Photo: Courtesy of the Brooklyn Museum
He’s done it so far with his Mugler ready-to-wear, which heavily leans on the form-fitting and the corseted, often working with a restrained color palette to really emphasize the garment and its silhouette.
“What I’ve been trying to do over these years is to be very, very strong with the aesthetics of what I’m doing so that they’re very shocking and bare and special and thought-provoking,” Cadwallader says. “Eventually, there’s a lot of room to expand that DNA into things that are slightly easier to wear.”
There’s a lot on his dream board: accessories, swimwear, underwear, makeup… And as always, he’s turning to the archive for inspiration.
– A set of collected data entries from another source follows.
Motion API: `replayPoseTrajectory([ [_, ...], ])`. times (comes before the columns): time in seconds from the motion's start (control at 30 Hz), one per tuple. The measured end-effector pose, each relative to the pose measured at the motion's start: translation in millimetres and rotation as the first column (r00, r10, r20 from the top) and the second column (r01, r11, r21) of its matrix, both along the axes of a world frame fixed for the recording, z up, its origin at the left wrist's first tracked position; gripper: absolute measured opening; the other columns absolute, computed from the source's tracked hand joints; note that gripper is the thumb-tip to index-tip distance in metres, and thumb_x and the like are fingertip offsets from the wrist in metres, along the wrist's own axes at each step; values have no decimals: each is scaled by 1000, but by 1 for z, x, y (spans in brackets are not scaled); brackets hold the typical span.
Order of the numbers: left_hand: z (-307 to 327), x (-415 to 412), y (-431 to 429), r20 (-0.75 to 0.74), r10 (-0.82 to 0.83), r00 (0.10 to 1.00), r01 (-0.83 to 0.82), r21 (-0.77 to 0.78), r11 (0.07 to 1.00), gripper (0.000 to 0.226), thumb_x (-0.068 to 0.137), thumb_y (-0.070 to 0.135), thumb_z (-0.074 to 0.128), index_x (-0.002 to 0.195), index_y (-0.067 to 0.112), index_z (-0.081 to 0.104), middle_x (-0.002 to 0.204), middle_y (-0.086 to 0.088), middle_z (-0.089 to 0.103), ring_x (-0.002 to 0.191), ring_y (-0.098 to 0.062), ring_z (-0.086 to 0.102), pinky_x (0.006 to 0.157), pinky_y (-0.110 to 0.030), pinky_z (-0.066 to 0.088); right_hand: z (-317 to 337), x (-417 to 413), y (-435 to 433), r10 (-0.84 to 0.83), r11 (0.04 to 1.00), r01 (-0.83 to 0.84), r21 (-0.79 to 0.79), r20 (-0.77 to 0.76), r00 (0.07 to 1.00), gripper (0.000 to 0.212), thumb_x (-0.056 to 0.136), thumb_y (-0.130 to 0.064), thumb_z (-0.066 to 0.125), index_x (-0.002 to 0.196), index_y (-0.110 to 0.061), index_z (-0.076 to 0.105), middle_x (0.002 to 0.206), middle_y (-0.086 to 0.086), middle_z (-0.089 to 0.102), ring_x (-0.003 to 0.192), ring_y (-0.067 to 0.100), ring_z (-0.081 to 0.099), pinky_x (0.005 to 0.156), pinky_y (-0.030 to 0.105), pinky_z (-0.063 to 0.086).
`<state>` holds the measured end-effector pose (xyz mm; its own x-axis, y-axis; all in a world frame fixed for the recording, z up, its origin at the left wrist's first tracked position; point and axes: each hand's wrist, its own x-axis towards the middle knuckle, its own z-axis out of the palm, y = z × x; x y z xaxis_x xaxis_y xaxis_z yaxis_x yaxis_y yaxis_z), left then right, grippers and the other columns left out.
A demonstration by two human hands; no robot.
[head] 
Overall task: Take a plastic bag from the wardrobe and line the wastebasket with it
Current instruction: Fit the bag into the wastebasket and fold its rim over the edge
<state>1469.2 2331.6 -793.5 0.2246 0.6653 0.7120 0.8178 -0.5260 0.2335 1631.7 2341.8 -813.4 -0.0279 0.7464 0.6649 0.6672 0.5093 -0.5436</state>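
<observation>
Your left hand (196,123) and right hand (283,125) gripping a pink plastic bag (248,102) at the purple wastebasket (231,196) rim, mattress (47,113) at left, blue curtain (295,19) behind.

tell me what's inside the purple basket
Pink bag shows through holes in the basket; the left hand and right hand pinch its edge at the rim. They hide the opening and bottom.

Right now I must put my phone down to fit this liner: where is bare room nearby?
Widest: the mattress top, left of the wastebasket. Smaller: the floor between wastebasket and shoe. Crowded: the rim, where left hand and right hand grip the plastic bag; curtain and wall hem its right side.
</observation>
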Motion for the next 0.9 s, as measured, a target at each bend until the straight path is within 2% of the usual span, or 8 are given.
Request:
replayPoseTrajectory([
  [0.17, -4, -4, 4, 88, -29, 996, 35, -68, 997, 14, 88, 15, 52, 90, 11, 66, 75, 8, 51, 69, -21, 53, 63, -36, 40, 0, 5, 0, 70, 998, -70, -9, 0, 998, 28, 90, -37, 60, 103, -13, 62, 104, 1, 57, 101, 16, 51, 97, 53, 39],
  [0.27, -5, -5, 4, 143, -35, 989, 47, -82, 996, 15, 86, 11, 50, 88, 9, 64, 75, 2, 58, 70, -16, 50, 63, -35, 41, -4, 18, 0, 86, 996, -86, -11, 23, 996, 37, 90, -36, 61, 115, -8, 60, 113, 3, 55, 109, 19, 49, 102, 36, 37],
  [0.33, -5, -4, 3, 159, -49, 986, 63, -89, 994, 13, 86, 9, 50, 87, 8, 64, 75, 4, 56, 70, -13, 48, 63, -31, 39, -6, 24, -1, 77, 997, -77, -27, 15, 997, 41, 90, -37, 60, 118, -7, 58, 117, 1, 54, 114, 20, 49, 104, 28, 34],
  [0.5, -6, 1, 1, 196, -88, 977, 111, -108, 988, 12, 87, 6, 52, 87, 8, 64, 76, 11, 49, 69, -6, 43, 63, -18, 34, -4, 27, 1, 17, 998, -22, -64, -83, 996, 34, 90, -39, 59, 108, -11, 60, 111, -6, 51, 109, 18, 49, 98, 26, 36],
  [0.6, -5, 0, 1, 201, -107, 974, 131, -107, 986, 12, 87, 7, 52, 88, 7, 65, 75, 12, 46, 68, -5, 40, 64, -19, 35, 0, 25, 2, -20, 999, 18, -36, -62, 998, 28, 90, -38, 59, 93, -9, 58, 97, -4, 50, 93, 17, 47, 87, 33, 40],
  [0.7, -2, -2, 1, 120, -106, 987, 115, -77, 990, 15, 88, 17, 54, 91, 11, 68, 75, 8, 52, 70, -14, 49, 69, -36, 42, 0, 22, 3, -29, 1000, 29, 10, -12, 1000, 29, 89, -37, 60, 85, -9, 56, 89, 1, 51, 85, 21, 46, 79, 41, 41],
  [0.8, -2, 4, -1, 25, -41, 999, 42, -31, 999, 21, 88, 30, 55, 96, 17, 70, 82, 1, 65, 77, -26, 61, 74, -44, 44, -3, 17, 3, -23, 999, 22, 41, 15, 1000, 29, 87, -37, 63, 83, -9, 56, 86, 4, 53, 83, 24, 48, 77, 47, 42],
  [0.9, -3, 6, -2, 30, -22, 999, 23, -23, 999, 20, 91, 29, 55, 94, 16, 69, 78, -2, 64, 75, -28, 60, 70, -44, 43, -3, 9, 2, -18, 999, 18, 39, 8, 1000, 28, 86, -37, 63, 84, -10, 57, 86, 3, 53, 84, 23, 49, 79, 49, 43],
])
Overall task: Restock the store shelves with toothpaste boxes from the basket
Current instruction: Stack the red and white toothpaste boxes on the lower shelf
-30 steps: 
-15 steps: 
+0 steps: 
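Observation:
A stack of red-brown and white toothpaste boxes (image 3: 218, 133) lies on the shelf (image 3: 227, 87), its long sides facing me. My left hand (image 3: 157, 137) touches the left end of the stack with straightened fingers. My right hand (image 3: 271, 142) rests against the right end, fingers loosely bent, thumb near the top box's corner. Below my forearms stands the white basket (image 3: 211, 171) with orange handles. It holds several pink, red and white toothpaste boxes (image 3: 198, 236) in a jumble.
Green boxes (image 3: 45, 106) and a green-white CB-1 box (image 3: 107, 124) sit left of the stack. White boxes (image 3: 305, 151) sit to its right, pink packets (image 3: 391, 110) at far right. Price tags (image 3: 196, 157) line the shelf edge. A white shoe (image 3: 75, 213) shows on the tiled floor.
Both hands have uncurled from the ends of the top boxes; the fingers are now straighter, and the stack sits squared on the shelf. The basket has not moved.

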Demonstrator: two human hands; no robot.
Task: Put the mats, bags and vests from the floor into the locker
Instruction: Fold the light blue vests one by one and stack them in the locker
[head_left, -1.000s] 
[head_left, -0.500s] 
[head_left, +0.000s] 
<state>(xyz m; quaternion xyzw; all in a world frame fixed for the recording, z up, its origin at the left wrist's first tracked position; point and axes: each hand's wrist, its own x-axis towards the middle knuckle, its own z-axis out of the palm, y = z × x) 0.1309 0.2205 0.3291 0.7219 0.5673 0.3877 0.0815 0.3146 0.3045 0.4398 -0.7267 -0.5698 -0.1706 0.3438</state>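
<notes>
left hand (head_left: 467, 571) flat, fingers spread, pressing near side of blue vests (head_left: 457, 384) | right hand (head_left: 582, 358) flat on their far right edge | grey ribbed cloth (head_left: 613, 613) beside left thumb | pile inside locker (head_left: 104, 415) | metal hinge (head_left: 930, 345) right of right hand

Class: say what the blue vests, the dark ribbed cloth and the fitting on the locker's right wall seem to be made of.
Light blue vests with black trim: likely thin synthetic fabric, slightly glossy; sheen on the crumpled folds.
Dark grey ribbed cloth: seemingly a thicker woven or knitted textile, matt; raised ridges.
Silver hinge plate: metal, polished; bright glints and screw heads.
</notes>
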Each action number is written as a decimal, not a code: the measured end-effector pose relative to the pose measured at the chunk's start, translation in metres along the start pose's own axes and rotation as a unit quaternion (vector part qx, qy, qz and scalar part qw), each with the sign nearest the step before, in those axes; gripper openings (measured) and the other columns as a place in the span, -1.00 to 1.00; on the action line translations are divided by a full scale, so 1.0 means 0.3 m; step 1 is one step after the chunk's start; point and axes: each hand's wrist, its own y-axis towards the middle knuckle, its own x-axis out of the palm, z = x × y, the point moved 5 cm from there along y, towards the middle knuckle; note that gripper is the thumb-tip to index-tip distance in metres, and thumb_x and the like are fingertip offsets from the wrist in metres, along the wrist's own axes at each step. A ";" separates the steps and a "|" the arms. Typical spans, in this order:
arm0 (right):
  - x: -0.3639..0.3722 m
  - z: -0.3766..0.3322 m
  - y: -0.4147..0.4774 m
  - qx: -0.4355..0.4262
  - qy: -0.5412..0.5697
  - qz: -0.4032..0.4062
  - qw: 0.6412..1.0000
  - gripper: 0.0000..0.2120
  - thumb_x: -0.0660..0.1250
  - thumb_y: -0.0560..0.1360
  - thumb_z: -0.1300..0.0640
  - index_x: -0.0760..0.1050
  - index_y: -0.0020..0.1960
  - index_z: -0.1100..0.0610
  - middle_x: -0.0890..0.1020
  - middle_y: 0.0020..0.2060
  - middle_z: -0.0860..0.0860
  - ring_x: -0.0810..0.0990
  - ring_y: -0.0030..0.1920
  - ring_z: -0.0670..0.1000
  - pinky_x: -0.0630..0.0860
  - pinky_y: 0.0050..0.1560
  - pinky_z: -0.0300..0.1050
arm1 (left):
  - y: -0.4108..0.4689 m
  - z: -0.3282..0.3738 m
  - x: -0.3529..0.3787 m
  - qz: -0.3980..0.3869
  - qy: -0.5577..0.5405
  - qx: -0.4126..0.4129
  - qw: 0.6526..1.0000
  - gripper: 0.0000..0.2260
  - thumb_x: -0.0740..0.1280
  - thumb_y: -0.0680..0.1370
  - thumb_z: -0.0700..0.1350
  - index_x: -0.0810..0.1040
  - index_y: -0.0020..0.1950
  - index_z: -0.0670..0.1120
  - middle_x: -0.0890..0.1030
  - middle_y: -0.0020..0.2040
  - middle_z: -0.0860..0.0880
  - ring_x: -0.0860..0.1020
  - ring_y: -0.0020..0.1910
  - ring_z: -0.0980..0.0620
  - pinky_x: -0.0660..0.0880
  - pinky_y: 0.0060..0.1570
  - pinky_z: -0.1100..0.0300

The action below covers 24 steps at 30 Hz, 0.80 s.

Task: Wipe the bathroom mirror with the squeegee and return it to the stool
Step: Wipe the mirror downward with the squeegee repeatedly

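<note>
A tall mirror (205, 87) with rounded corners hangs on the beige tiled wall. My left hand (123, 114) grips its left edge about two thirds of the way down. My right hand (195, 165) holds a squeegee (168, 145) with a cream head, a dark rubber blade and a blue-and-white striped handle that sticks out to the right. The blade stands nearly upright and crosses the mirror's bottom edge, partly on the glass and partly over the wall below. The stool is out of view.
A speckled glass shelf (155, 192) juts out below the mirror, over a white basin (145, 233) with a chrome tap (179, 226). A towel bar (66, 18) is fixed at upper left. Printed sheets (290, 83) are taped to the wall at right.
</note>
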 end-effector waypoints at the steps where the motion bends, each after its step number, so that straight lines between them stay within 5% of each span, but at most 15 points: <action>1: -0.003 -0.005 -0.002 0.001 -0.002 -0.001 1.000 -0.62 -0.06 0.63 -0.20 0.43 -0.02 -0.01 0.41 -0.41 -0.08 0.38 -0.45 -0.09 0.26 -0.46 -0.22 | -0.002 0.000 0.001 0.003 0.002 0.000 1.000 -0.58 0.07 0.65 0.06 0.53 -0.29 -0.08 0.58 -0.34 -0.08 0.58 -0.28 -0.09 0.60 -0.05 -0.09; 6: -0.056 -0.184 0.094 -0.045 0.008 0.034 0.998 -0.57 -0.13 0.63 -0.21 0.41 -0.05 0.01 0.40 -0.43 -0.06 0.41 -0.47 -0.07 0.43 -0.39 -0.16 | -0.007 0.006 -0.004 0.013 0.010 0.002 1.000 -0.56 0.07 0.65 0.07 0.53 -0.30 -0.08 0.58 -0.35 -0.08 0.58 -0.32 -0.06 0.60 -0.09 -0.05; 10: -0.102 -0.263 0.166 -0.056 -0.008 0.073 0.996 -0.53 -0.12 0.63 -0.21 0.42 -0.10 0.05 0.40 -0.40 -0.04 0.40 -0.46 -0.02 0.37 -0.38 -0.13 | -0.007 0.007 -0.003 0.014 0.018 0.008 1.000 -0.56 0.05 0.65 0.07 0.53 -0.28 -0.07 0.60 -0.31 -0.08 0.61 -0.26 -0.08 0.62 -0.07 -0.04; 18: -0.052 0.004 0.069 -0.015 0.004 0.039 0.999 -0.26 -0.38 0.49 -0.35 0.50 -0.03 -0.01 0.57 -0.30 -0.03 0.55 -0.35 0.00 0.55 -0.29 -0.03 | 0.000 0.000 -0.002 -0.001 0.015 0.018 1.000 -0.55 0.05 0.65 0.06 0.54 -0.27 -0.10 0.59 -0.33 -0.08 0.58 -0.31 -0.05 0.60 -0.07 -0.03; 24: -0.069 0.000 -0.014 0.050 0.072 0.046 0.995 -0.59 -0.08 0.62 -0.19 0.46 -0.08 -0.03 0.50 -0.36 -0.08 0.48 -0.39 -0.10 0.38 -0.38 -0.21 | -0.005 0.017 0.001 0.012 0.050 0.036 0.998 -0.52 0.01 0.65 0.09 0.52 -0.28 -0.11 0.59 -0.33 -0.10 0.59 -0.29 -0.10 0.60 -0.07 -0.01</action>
“I’m really into decadent and wild textures,” he says. “I’ve been looking at the things that are a little bit more mysterious what they’re really made out of, so the ‘Chimère’ fish person with all the different colors [on display at ‘Couturissime’] is fascinating to me at the moment.”
Don’t be surprised if you spot Cadwallader at the Brooklyn Museum (though, probably not for research): “My favorite thing to do is to watch people walk through and hear what they’re saying,” he says. “There’s a lot of people who have no idea who I am. I’ll follow this nice older couple through, and the things that they say are just hilarious.”
Having the last stop of “Couturissime” be New York is “really meaningful,” especially when considering Mugler, the man, and his legacy, Cadwallader argues.
“It’s a city that was really important to Manfred — he lived here for 15 years, and it’s always been a big inspiration for him,” he says. “There’s nothing like seeing it in person. It does its own dazzling.”